L’imposta di soggiorno in mano ai Comuni e alle varie Amministrazioni è ormai un disastro in purezza. Da Nord a Sud i turisti portano risorse preziose, le strutture ricettive alberghiere ed extralberghiere le riscuotono e poi le versano nelle casse municipali. E a quel punto “si salvi chi può”, con una gestione di quel tesoretto – ormai diventato un “tesorone” – che lascia molto a desiderare e che non va nella direzione di un’azione incisiva a supporto della promozione e dello sviluppo del turismo e quindi del territorio, come da finalità istitutive del balzello.
L’ennesima polemica stavolta riguarda Siracusa. “I proventi della tassa di soggiorno utilizzati per le retribuzioni fisse, i contributi previdenziali e l’Irap per la Polizia Municipale“, è l’accusa lanciata nella località aretusea dal capogruppo al Consiglio comunale di FdI, Paolo Cavallaro. Il consigliere sostiene di aver “scoperto” ciò “dopo aver presentato istanza di accesso agli atti per conoscere le entrate della tassa di soggiorno per l’anno scorso per il quale il Comune ha emesso mandati di pagamento per circa 550 mila euro”. “E’ bene ricordare – spiega Cavallaro, come riporta Siracusapost.com – che la tassa di soggiorno è tassa di scopo, cioè a dire finalizzata a finanziare interventi in materia di turismo, ivi compresi quelli a sostegno delle strutture ricettive, nonché interventi di manutenzione, fruizione e recupero dei beni culturali ed ambientali locali e dei relativi servizi pubblici locali, nonché, in base alla recente riforma, anche i costi relativi al servizio di raccolta e smaltimento dei rifiuti“. “Guardando alle altre voci di spesa – prosegue Cavallaro – troviamo mandati per circa 240 mila euro complessive per feste patronali e di quartiere e illuminazioni natalizie, per circa 200 mila euro per spese di illuminazione e per circa 95 mila euro per spese di trasporto urbano”. Secondo Cavallaro “sarebbe il caso di capire esattamente quale ritorno economico hanno avuto tali spese dal punto di vista turistico, e invece – conclude il consigliere – si spende la misera somma di 29 mila euro, prelevata da altri e specifici capitoli di bilancio, per riparare i danni ai sanitari, agli impianti idrici ed elettrici, e agli infissi di 4 bagni pubblici cittadini“.

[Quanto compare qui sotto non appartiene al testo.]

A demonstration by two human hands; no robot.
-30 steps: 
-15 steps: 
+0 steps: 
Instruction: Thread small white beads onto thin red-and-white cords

Insomma, il problema non è Siracusa ma va ben oltre. Le cose anche da quelle parti sembrano andare esattamente come nella quasi totalità delle città italiane e come, d’altronde, accade ormai da 12 anni anche a Taormina, dove l’imposta di soggiorno è stata sempre utilizzata in termini inadeguati da tutte le varie Amministrazioni, da quelle passate a quella attuale.
A Taormina, ricordiamo, il gettito previsto per l’imposta di soggiorno a Taormina nel 2025 è stato stimato in circa 6 milioni di euro, con un aumento significativo – se verrà confermato – rispetto ai circa 4,69 milioni di euro registrati nel 2024. Cresce l’introito derivante dal gettito di questa imposta ma poi i risultati sul territorio, rispetto all’impiego della stessa, sono impalpabili. Praticamente inesistenti.
E allora il tema centrale di tutta la questione, nelle varie realtà italiane, rimane sempre quello: il governo centrale dovrebbe prendere atto della situazione e togliere questa imposta dal controllo dei Comuni, andando ad individuare un’altra soluzione per l’impiego, sempre a conforto del turismo, di somme così importanti.
Un modello che funzionava era quello di enti preposti alla promozione turistica, come le vecchie aziende di soggiorno, che sono state letteralmente “ammazzate” dalla politica e che tuttavia, sino agli Anni Novanta, erano un punto di riferimento nei territori e svolgevano bene il proprio compito, senza neppure disporre tra l’altro di risorse del genere. Repetita iuvant: Meloni faccia una scelta coraggiosa e immediata, tolga il “joystick” ai Comuni e razionalizzi l’utilizzi dei soldi che i turisti lasciano qui e che vengono poi sprecati con un campionario impietoso di scelte sbagliate.